Great news here, our hellacious wallow is GONE.  Oh what a relief it is to be able to hold full throttle while driving through fast exits.  It’s amazing how much of an affect such tiny things can have on a motorcycle at speed.  I am both surprised, and disappointed in myself.  Why has it taken so long for me to work these problems out…  Maybe I wasn’t listening right, or to the right people, or at the right times.  Lord knows I tried.

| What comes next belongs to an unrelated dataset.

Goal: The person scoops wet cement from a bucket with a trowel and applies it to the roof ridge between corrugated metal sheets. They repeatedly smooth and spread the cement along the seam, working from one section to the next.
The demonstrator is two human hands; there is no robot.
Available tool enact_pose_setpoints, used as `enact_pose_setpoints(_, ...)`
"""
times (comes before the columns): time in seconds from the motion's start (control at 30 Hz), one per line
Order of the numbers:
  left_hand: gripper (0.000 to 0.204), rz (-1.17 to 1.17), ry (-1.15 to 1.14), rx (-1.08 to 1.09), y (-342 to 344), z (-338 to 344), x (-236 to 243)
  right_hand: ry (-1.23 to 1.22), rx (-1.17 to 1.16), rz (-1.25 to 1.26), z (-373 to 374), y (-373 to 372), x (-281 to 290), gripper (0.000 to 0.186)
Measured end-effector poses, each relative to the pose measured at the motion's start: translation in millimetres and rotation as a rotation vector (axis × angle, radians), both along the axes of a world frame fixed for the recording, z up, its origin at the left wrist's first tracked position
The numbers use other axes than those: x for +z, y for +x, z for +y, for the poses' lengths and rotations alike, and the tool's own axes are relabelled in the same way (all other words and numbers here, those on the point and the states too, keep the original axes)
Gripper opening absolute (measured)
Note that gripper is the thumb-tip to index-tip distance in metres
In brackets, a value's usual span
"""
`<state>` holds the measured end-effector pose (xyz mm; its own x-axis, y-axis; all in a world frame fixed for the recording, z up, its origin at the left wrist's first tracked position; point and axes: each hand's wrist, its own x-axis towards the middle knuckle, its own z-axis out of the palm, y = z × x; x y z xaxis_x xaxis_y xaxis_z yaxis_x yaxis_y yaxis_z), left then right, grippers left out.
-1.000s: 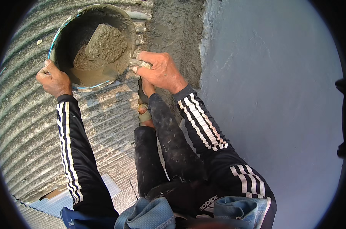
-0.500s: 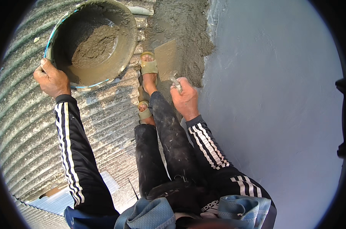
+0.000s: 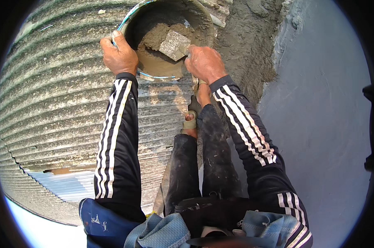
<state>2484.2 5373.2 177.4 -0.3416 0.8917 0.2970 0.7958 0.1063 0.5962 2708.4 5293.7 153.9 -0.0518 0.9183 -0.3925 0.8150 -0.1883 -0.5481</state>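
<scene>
My left hand [image 3: 120, 53] is closed on the rim of a round, mortar-coated basin [image 3: 209, 33] with a blue band along its edge, near the top middle. Wet grey-brown mortar [image 3: 152, 37] and watery slurry lie inside. My right hand [image 3: 205, 62] grips a trowel, its handle mostly hidden by my fingers; the square, speckled metal blade [image 3: 174, 43] rests in the basin on the mortar. Below the basin are my feet in olive sandals [image 3: 190, 123], partly hidden behind my right hand and wrist.
Corrugated weathered roof sheets [image 3: 50, 103] cover the left, with a pale blue sheet [image 3: 71, 186] lower down and a roof edge at bottom left. A rough strip of wet mortar [image 3: 249, 45] runs beside a smooth grey surface [image 3: 319, 124] on the right.
The trowel was loaded in the basin, then lay over the mortar strip without that lump; now my right hand has brought it back into the basin. The whole scene has shifted rightward in view.
</scene>
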Motion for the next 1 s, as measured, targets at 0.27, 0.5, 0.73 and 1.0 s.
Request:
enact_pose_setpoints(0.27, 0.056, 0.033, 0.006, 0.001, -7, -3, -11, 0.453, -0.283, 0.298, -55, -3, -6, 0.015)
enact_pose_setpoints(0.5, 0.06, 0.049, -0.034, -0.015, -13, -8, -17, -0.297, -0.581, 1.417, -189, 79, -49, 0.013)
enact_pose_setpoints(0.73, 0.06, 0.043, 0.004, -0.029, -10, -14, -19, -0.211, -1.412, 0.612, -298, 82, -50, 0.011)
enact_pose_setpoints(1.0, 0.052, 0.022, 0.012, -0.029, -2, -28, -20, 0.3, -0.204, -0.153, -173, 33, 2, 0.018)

Poor Tiger Boy, his big 1198R broke down yesterday.  He drove to San Francisco last night, fixed it, drove back to the track today and it broke again.  Today he’s been practicing on his 848.  I wish he’d go get his new Ducati Penigale.  I know I would.  But, then, I’m not the sharpest marble in the box.  Maybe he’s being smart – he says he’s not at a happy place with setup yet.  The other downer is our rabbit in Formula Pacific, Martin.  Apparently he had a motor let go on him today and he got thrown over the high side and onto the deck.  They’re rebuilding his bike now, and he’s limping around a bit.   I hope he comes out strong tomorrow.  Jeremy Toye is here on his Kawasaki superbike.  Shit that guy is fast.  He passed us in practice this morning – our first practice when our bike was the most out of balance.  Surprisingly he did not leave me for dead.  A lap later we were still pretty close.  Man would I love to race with him.  We’re probably down 40hp on his bike but what the hell it’s nice to dream.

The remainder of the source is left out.